Good enough for him. Lance continued. “Well, the ship had Shiro inside, that pilot I used to idolize. Anyway, we went in to rescue him and bumped into Keith who got kicked out of school a while back. After we rescued Shiro, we would up going back to Keith’s shack and eventually finding the blue lion. I, uh, kinda felt her calling to me, so I walked up to her and the hatch opened. We all piled inside and I took off. Then she just took over and flew us through a wormhole that took us, like, across the galaxy. It flew us right to the castle’s front door. That’s our warship, by the way, where we live when we’re not fighting. That was where we met Allura and found out about the Galra and Voltron.”  
He kept talking for a long while, telling her the stories of their first battle, the time they got into a food fight using goo, the mermaid planet, about the different races they’d rescued, how he’d ended up piloting the red lion instead of the blue one, what Pidge had found out about her brother and father, the space mall incident, and even that one time when the castle tried to kill them all.

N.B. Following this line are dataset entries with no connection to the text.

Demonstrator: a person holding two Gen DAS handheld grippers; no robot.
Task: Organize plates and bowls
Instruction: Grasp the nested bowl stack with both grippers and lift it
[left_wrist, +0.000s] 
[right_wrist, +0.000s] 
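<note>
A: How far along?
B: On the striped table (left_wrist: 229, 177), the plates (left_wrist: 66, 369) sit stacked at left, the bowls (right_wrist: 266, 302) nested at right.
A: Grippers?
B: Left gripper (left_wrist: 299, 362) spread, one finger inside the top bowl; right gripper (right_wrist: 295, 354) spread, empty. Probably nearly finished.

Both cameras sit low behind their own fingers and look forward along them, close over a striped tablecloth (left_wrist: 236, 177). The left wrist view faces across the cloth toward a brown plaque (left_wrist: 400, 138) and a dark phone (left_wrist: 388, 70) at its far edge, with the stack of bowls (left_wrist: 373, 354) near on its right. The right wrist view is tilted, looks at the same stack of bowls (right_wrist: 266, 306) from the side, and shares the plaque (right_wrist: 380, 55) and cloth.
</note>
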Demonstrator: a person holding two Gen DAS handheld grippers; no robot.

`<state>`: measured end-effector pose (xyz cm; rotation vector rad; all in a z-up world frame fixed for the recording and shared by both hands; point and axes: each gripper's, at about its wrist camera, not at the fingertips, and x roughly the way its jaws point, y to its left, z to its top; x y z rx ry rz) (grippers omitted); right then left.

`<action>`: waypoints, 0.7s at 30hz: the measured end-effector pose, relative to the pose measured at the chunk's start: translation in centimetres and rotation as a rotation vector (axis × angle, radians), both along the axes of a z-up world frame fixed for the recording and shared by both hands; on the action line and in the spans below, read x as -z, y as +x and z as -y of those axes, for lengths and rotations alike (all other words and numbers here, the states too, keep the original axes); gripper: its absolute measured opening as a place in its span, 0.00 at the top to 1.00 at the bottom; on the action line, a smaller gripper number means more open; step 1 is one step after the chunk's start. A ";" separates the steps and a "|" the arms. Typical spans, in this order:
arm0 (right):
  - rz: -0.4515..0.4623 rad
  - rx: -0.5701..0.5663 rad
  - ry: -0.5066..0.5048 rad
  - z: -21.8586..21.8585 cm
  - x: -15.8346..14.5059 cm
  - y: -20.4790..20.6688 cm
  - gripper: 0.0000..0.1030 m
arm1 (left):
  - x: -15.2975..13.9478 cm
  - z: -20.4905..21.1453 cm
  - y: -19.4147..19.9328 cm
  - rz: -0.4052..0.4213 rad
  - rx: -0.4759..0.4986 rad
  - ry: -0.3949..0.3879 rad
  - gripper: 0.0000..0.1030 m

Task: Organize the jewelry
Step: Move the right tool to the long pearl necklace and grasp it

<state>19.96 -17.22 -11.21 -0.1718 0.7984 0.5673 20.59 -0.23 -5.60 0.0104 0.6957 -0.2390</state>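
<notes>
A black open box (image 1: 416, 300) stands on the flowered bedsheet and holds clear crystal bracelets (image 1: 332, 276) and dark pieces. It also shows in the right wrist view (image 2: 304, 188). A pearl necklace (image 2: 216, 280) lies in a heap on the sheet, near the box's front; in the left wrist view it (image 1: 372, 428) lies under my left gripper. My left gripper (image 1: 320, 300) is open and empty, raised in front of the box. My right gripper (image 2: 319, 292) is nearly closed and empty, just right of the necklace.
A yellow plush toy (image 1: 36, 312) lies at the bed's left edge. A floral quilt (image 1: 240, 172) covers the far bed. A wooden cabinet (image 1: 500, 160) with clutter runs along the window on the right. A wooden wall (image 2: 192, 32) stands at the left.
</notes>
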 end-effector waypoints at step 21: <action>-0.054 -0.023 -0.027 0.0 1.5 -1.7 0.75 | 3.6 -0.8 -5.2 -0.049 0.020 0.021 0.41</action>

His smile widened with the memories, but he failed to notice how his mother’s hands tightened around her mug with every new story of tomfoolery. “You should have seen Keith’s face after we-“  
SLAM!!! “And all this time, you didn’t once think to contact any of us? If wormholes could take you so far, why didn’t you ever come home to tell us you were alright?!” His mom’s tea had sloshed all over the table when she’d slammed her cup down and stood up. She glowered at her son. All these adventures, all these months, and not one attempt to contact her, or any of the family?! “What do you have to say for yourself?”  
Slowly, Lance got up from the table and looked her straight in the eye. “Mom, I wanted to. Hunk and I both. But there wasn’t a lot of down time. I know it sounds like we were always goofing off, but mostly we were on the run, or fighting, or trying to make repairs. We were fighting a war with just the seven of us. And how would we contact you? Earth doesn’t even know aliens exist. If we’d suddenly appeared in Voltron, or sent a signal from the Castle, Earth probably would have attacked us. You saw how people reacted after our battle.” She had, and there’d been a lot of panic, knee jerk reactions, proposals of force, and other things she now knew would be directed at her son and his friends.  
But Lance wasn’t finished. “We finally did get a chance to contact you a few weeks ago, but the Galra got the message instead. That’s why they attacked here, because Lotor knew that this is our weakness, our families. We’re lucky we got here first, before he could build up a fleet to attack Earth with. Shiro’s working with his contacts from his time before the Kerberos missions to help Earth fight back, but it’s not going well. People are scared of us, of what they saw.”  
Mrs. McClain, all the fire sapped out of her, walked around the table and pulled him into a hug. “I’m not afraid, Lance. And I’m sorry that I yelled at you. Being apart from us couldn’t have been easy.” He squeezed back and they stood like that for a moment.  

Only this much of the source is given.